DUE TO SPAM, SIGN-UP IS DISABLED. Goto Selfserve wiki signup and request an account.
| Discussion thread | https://lists.apache.org/thread/xx3bk8fb0sp81p8mttqjvrckn2p6c3mm |
|---|---|
| Vote thread | https://lists.apache.org/thread/ndoxr5m6f7dn64gc36boyrgg9wfdyscm |
| JIRA | https://issues.apache.org/jira/browse/FLINK-37021 |
| Release | <Flink Version> |
Please keep the discussion on the mailing list rather than commenting on the wiki (wiki discussions get unwieldy fast).
This is a sub-FLIP for the disaggregated state management and its related work, please read the FLIP-423 first to know the whole story.
Background and Motivation
FLIP-428 introduces fault-tolerance mechanisms for the disaggregated state storage system ForSt. It utilizes fast-duplication of remote file systems for transferring file between the working directory and the checkpoint directory. While this approach effectively minimizes local-to-remote transfer overheads, it still suffers from costs associated with remote-to-remote file copies, especially when fast-duplication support is absent. This leaves it falling short of the goal of fast fault tolerance in these cases.
In fact, because the working directory and checkpoint directory of ForSt typically reside within the same file system, there is no need to maintain multiple copies of the same file. Consequently, the previously mentioned overhead associated with file copying can be entirely eliminated by reusing the DB/Checkpoint files. The primary challenge lies in properly managing the files handled by Flink (checkpoint files) and ForStDB (runtime state SST files).
Hence, this FLIP proposes an improved approach for faster fault tolerance in ForSt. Specifically, during the Snapshot/Restore process:
- We reuse files as much as possible to avoid copying them between the DB path and the Checkpoint path.
- Once a file is reused (either during Snapshot or Restore), it is no longer owned by ForStDB, but is owned by Flink instead.
- Consequently, the file will not be deleted by ForSt but solely by Flink.
- Since Flink only deletes checkpoint files during checkpoint subsumptions, this means the deleted files are not required by subsequent checkpoints and are therefore no longer needed by ForStDB. Therefore, these files can be safely deleted by Flink.
Overview
The principle of File Reusing: Once a file is reused, it is owned by Flink, which means it cannot be deleted by ForStDB.
Requirements for File Reuse:
- For Checkpointing: ForSt's working directory and the checkpoint directory should reside in the same path within the same filesystem.
- For Restoration/Rescaling: In addition to the above requirement, the recovery should be in CLAIM mode. This means that the previous checkpoints are still managed by the JobManager of the new Flink job.

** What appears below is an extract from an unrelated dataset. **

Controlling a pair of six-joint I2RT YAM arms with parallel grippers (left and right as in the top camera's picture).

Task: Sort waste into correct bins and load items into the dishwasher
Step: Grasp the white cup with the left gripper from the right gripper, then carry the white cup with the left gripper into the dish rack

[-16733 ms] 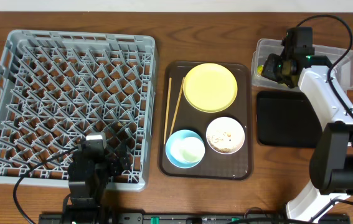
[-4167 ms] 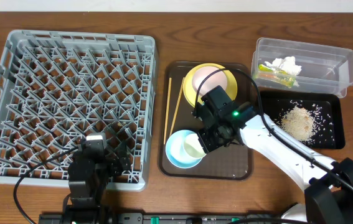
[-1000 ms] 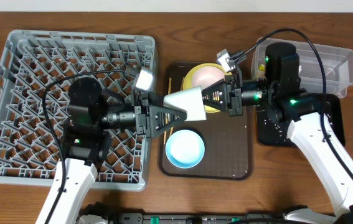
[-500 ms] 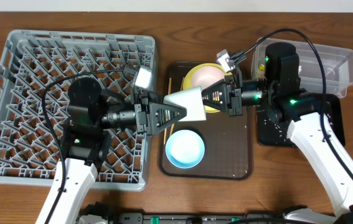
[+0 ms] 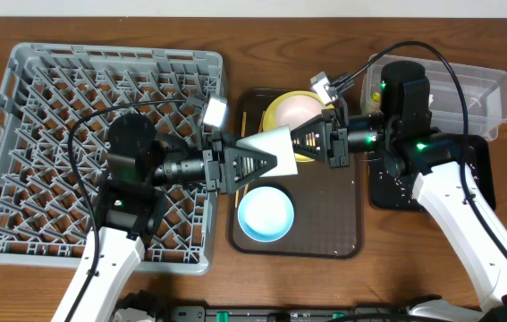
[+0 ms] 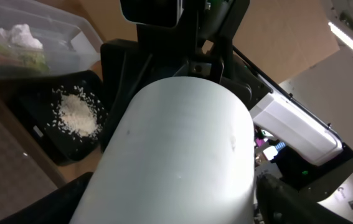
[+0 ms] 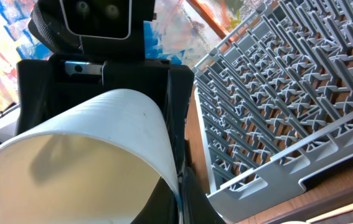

Below is an example of Checkpointing and Restoration.
- Restoration from CHK-1 in CLAIM mode (Figures 1~2). ForSt links the DB files to the checkpoint files. This is an in-memory operation without any file copying. The restored files are now owned by Flink.
- Running the Flink job (Figures 3~5). ForSt creates new files (owned by ForSt) and disposes some files (only those owned by ForSt are deleted).
- Generating a new Checkpoint CHK-2 (Figures 6~8). ForSt reuses files to generate state handles and registers them with Flink JM. No file copying occurs. The reused files are now owned by Flink. CHK-1 is subsumed and the orphan file is deleted by Flink.
Below is another example of rescaling from parallelism 2 to 1.
- Restoration from CHK-1 in CLAIM mode (Figures 1~2). Temporary DBs for each subtask reuse files from the checkpoint.
- Performing ClipDB (Figure 3). Each ForSt instance clears invalid data. Similar to the previous example, new files are created, and some files are disposed but not deleted by ForSt.
- Performing IngestDB (Figure 4). Data from multiple ForSt instances are merged and files are reused.
End-to-end User Case
To use ForSt state backend in a disaggregated compute-storage environment, users only need to specify the remote checkpoint path by default. ForSt automatically uses the shared folder under the checkpoint path as its working directory. Once the job starts, Flink subtasks will begin reading and writing state, and users can observe SST files being created or deleted in the remote path.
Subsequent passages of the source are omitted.